USDJPY: After hitting its short-term support at 109.15, corresponding to the 50% Fibo retracement of the 99.60–118.70 range, USDJPY rebounded on the back of yen weakness. The little yen depreciation has not changed our view on the pair; we like to be short USDJPY in this current economic environment. AUDJPY also remains under pressure due to both the vulnerability of the Aussie (see article here) and the yen strength; the pair is slowly trending towards its LT support at 74.50.
USDCHF: The pair has been fairly flat in the past week, currently trading around 1.0080, its 76.4% Fibo retracement of the 0.9250 – 1.0330 range. We are still waiting for higher levels to short it.
Chart of the Week
This chart shows an interesting co-movement between the Australian dollar (vs.
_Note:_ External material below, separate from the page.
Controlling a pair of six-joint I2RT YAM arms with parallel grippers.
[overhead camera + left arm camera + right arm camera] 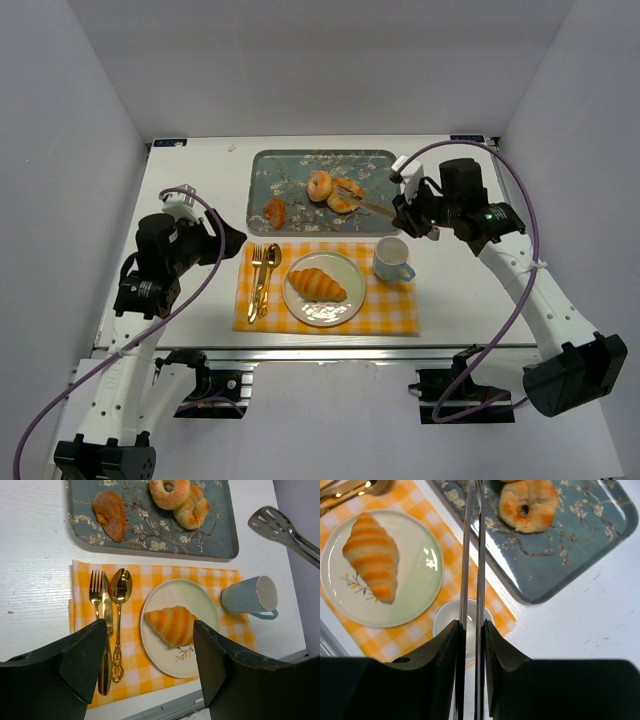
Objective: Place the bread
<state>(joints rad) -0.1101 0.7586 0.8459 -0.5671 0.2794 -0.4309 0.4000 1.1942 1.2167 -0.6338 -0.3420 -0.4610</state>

USD), copper and Chinese credit impulse since 2004, which we measure as the annual growth of Total Social Financing (TSF, a broader measure of credit). Over the years, practitioners have considered copper as a reliable leading indicator of economic health, reflected in the market price of the commodity. With China alone representing 50 percent of the global demand for the industrial metal, it is obvious that loosening credit conditions in giant China tend to lead to a higher copper price and often correlates with an acceleration in the global economic activity.
We also tend to look at the Australian dollar as a leading indicator, where a positive trend on the Aussie usually indicates a rising risk-on environment, which is usually positive for stocks. For instance, the 2016 reflation, which was partly generated by loosening Chinese credit conditions (annual growth of China TSF rose from -19% in mid-2015 to 25% in mid-2017), was positive for both copper and the Aussie. The year-on-year change in AUDUSD switched from -20% in mid-2015 to over 30% in mid-2017. However, in the past two years, the Aussie has been trending lower, completely ignoring the positive market news and the recent rebound in China credit. Should investors worry about the weakening Aussie?
Source: Eikon Reuters
Disclosure: I am/we are short USDJPY. I wrote this article myself, and it expresses my own opinions. I am not receiving compensation for it (other than from Seeking Alpha). I have no business relationship with any company whose stock is mentioned in this article.